According to the French public prosecutor J. Goldszlagier, the presumption is more than a mean of evidence. Indeed, in this decision the criminal division of the Court applies the presumption of Article 324-1-1 to support the generic illegality of the proceeds of the offence7.
III. An extensive interpretation of the presumption that could be tempered
The Courts justify the application of this presumption in view of the difficulty of proving money laundering operations in the context of very complex and obscure schemes.
The solution is however viewed as severe by some commentators8, especially, as in the present case, with regard to an operation of concealment. The concealment of large sums could in fact be explained by the intention to avoid making a customs declaration concerning these funds. Thus, a failure to comply with the various reporting obligations in customs or tax matters may at the same time be considered as a concealment within the meaning of Article 324-1-1. The presumption of Article 324-1-1 could thus potentially transform any concealment into money laundering if the person questioned of the origin of the funds is unable to demonstrate otherwise.
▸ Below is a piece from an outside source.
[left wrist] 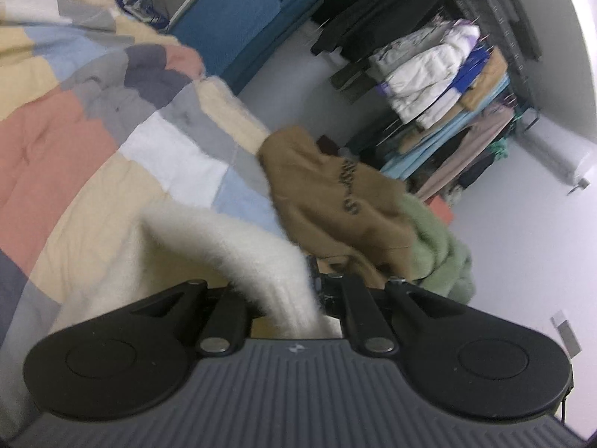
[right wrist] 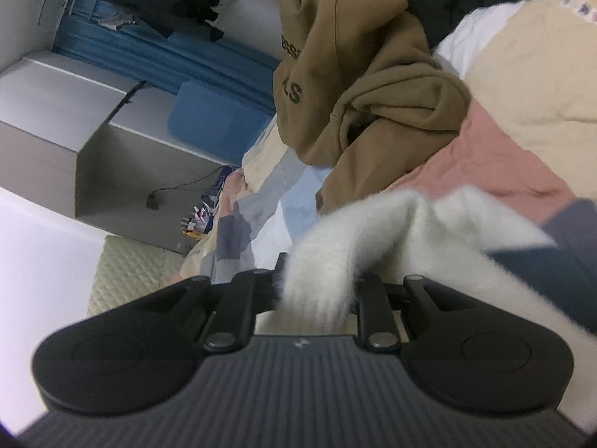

- Law No. 2013-1117 of December 6, 2013 on the fight against tax fraud and serious economic and financial crime.
- Cass., crim. December 18, 2019, n° 19-82.496.
- Cass., crim., February 20, 2008, n° 07-82.977.
- “It’s the economy, Stupid ! De l’interprétation judiciaire de la présomption d’illicéité en matière de blanchiment”, J. Goldszlagier, in AJ Pénal 2019 p.323.
- Cass., crim. December 4, 2019, n° 19-82.469.
- Cass., crim. March 6, 2019, n° 18-81.059; Cass., crim. March 20, 2019, n°17-85.664.
- “Présomption d’illicéité de l’origine des fonds en matière de blanchiment : précoce maturité de la jurisprudence”, J. Goldszlagier, in AJ Pénal 2020 p.132.
- “Blanchiment – Présomption de l’origine illicite des biens”, Ph. Conte, in Droit pénal n° 3, March 2020, comm. 46.